Wednesday, December 12, 2012

cliffhanger

a cliff,
a high cliff,
and a spot at the bottom
on the white carpet of snow
lies there dead
the dream
clouds cloud my vision
I swoop down and lay my hands on the dream
swoop back up and eat it all
I relish the flavor
I savour the taste
then I realise that the dream was not mine
but I have eaten it now,
so it is inside me,
I am the dream
the dream is me

I am.
 a Vulture

I wonder

 I sit at the edge,
     reflecting,
in the water,
    and in the sky,
 feel the cold wind,
brush against my skin,
   blood rushes through my veins,
 I smell that fragrance,
      which draws me into a slumber,
a slumber that I never wake up from....

wonder,
a strange word,
a strong word,
an emotional,
vivid,
word.
after all,
just a word.


Stories

There are stories and there are more stories. Stories are told to be believed in, to create a connect, to be re-told. Sometimes our real life actions lead to becoming stories. Sometimes they become part of gossip, which is also a kind of storytelling. Sometimes we expect it and sometimes we don't. I didn't.

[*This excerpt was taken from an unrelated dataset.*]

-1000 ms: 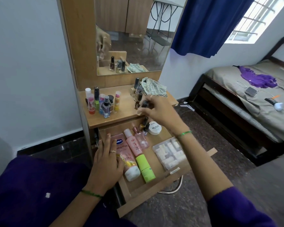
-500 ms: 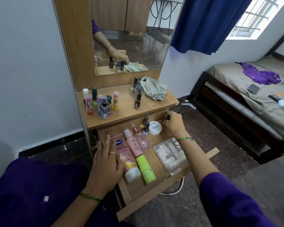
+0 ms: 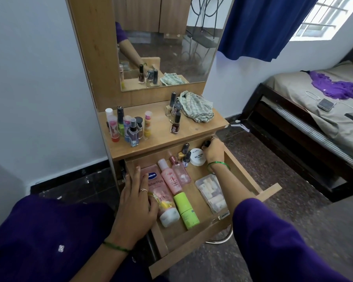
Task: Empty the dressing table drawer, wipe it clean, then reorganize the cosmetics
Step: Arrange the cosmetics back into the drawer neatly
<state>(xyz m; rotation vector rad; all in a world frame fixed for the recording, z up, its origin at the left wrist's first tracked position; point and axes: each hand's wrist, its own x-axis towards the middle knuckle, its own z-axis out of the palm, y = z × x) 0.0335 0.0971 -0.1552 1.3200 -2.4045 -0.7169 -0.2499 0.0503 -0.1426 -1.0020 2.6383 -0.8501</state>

 There are times when I wonder what must have become of me in that story that is going around? Will I be able to recognize that person if he walks into the same room as I? He will of course have the same face, same features, same everything. But his actions, his demeanour might not be me at all. There will of course be some close similarities, because the creator of the story is someone who I knew very well at a point in time. It is funny however when one hears a story about themselves from someone who heard it from someone who does not even know them. That is what happened recently.

I met someone after long and that person went, " you know what, I heard this about you. And you know the person telling me was totally judging you man." I almost fell off my chair laughing. That was because the person who was talking about me has never even seen my face. Forget having met me and interacted with me. I said, " you know I guess these people never really got a job, or have anything better to do in life that poke into unknown individuals' lives and talk about it. Let them. I would get some airtime in the process I guess :P"

However when one sits back and thinks about it, it does suck quite a bit. Why are people who had nothing to do with what happened between me and the other individual trying to judge it? who asked them for an opinion? Who asked them to take the hot seat and decide what is right and what is wrong for me. The only people who have the right or the privilege to do that are my parents and after them my immediate family members. About those who want to make me so important in their life that they want to spend time thinking and analysing my actions as to whether they were right/wrong, timed well or not, ethical/unethical... Best of luck. Please go ahead and waste more time. Because, I don't give a flying donkey's ass about what you think. I really don't care. Fine. You guys might have been important at a certain point in time, but your own actions and behaviours have alienated you from me. I have never been that hurt as I was when all my friends, obviously excepting a few, decided to simply buzz off, without even having the decency to tell that you know what I dont want to talk to you. I would have been ok with that. Absolutely.

I really don't understand how these things work. Fine. I did wrong. What do you care? Why do you have to have an opinion about it? How does that affect you and me? How does it affect the independent relationship that I shared with you as a general friend, or a contact of yours?

The crux of the matter is that There is a horde of donkeys flying out there and I don't give any of their asses for you.